Au passage, plusieurs ouvrages qui circulent
à l’époque sont cités : La Vérité
(périodique) Pour la patrie (Jules-Paul Tardivel), La franc-maçonnerie dans la province de Québec en 1883 (Jean d’Erbrée), La franc-maçonnerie dévoilée et expliquée et Les assassinats maçonniques (Léo Taxil)
et Le labarium antimaçonnique.
Certains de ces ouvrages sont encore de nos jours disponibles en librairie.

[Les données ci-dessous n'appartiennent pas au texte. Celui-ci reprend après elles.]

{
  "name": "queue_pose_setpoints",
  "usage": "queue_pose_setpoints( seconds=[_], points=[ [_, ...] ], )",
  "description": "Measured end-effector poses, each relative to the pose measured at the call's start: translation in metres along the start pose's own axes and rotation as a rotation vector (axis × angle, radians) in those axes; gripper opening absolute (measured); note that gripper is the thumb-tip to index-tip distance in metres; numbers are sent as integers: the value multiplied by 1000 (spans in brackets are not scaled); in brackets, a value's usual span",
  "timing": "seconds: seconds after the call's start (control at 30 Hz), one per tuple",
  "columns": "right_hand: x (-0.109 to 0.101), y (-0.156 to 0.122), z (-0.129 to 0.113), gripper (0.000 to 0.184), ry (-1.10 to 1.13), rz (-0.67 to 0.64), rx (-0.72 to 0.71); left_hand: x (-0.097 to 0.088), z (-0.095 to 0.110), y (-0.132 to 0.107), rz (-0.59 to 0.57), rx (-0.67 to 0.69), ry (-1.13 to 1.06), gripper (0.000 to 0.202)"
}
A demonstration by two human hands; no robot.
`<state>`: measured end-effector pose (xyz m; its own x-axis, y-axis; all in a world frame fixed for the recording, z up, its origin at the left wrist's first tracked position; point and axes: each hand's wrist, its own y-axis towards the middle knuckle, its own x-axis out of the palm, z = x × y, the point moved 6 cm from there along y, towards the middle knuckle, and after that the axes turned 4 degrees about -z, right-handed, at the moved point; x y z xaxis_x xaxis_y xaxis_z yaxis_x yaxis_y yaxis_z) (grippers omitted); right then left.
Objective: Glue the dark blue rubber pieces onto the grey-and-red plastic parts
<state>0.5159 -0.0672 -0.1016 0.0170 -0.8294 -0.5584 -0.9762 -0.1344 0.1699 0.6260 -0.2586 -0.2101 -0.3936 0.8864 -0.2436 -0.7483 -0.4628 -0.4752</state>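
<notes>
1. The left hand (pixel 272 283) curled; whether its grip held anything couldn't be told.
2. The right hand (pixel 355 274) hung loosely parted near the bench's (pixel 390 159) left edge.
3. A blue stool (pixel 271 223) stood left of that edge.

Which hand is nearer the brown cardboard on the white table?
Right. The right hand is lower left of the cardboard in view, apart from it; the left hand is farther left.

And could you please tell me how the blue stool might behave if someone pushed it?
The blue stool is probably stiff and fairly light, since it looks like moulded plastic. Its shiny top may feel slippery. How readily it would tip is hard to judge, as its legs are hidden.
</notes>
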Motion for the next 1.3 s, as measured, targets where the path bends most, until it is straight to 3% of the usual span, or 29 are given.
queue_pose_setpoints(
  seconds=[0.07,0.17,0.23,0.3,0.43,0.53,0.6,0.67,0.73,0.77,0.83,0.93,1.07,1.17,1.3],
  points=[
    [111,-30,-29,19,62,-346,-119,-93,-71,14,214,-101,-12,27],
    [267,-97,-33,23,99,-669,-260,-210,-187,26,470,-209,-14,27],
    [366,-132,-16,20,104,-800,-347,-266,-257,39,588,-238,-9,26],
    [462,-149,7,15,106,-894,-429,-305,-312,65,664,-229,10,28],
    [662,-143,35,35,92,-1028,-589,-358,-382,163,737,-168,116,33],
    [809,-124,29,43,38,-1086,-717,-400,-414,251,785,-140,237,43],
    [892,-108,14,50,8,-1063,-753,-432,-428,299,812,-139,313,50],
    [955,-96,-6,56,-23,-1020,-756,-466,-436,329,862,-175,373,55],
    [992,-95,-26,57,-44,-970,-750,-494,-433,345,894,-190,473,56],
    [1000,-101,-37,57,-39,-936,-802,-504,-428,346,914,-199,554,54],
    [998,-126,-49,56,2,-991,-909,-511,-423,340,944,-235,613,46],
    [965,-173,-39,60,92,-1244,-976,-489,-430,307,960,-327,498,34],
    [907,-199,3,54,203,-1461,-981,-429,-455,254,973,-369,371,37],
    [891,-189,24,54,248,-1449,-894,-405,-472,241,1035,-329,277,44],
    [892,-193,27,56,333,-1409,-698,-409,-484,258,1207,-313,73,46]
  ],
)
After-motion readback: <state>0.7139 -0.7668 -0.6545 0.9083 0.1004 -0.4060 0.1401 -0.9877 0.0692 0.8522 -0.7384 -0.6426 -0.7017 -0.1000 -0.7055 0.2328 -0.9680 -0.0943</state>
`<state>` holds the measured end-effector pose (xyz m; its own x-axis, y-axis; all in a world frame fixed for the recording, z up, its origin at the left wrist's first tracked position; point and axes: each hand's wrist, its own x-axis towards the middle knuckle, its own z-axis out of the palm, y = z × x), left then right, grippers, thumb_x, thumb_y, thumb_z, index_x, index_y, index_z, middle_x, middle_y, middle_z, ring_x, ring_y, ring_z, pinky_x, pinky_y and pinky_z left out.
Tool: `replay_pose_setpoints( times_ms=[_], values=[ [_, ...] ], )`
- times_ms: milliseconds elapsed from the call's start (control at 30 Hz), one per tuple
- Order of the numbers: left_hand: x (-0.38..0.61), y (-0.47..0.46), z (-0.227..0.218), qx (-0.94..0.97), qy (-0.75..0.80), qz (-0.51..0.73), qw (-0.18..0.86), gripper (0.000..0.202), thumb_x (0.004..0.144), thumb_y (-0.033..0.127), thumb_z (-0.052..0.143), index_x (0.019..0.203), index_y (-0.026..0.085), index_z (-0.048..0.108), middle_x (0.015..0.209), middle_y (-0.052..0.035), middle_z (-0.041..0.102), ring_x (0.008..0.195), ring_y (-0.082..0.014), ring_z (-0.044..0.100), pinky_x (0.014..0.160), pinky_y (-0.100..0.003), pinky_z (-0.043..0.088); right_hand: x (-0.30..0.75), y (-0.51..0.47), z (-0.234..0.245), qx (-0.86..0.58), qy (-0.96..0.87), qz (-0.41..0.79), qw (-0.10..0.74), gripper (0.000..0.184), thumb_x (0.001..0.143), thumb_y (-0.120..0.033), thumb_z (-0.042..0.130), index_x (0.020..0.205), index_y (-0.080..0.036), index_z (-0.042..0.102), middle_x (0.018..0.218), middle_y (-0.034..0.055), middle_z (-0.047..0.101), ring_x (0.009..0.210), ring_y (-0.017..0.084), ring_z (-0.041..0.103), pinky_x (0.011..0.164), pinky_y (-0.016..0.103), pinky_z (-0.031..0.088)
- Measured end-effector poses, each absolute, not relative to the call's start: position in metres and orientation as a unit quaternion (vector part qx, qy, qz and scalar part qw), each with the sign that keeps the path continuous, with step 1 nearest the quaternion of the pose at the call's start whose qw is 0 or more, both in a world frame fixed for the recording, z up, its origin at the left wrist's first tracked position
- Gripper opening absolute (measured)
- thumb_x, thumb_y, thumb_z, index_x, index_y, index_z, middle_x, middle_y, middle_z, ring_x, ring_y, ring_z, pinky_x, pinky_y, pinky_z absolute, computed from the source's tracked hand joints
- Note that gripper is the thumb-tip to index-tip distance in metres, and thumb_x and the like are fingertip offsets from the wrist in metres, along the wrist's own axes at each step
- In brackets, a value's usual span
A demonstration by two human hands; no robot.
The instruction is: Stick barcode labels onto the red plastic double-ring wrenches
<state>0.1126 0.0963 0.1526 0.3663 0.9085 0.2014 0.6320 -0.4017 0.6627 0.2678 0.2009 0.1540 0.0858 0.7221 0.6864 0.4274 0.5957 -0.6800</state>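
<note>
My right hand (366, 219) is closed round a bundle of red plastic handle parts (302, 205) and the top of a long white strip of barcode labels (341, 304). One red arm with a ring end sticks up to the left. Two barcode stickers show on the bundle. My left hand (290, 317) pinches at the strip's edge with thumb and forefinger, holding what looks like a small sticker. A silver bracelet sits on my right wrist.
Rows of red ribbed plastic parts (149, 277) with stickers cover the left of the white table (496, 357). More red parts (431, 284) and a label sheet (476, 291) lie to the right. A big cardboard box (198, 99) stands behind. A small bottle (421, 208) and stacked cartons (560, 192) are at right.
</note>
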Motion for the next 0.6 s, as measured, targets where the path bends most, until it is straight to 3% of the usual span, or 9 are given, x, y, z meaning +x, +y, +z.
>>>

Mes études classiques m’ont permis de rappeler à la mémoire un segment de l’histoire de l’Empire romain que le roman met première ligne : le « labarum » qui apparaissait « sur l’étendard fabriqué sur l’ordre de Constantin avant la bataille du pont Milvius, en 312. [...] il était vraisemblablement composé du monogramme du Christ et d’une croix en X ». Le symbole ayant été adopté par la Ligue du labarum antimaçonnique à laquelle le roman fait référence.
J’y ai appris un nouveau mot, narthex, et une
création néologique de Joseph Laflamme : la « quadrisection capillaire ».
Comme dans le roman précédent, Hervé Gagnon
met à jour son inventaire des moustaches à la mode de cette fin du XIXe siècle :
épaisse, frisée, finement taillée, cirée, lissée, extravagante, en fer à cheval,
touffue.
Il nous fait saliver avec des échantillons de
la gastronomie britannique (welsh rabbit,
steak & kidney pie, banger & mash), des fromages anglais
(Gloucester, Stilton, Chester, Wiltshire, North Wilton) et d’un
classique de la cuisine familiale canadienne-française : le rôti de porc
avec des patates brunes.
Il partage avec Joseph Laflamme un constat
sur l’influence de la religion sur le quotidien des
« croyants » :
« Quand on est condamné à vivre pour un petit
pain, quand on n'a aucun contrôle sur sa vie ni espoir d'en sortir, on a besoin
que l'existence ait un sens, que ce soit la faute de quelqu'un. C'est
exactement le même mécanisme que la religion : croyez et vous serez sauvés. Et
surtout, gagnez votre ciel par la souffrance. Heureux vous qui êtes pauvres,
car le royaume de Dieu est à vous, et tout le tralala. Tout est question
d'exploitation de la crédulité humaine. Surtout celle des esprits les plus
simples. »
Que « ... la frontière entre la ferveur religieuse et la folie est mince »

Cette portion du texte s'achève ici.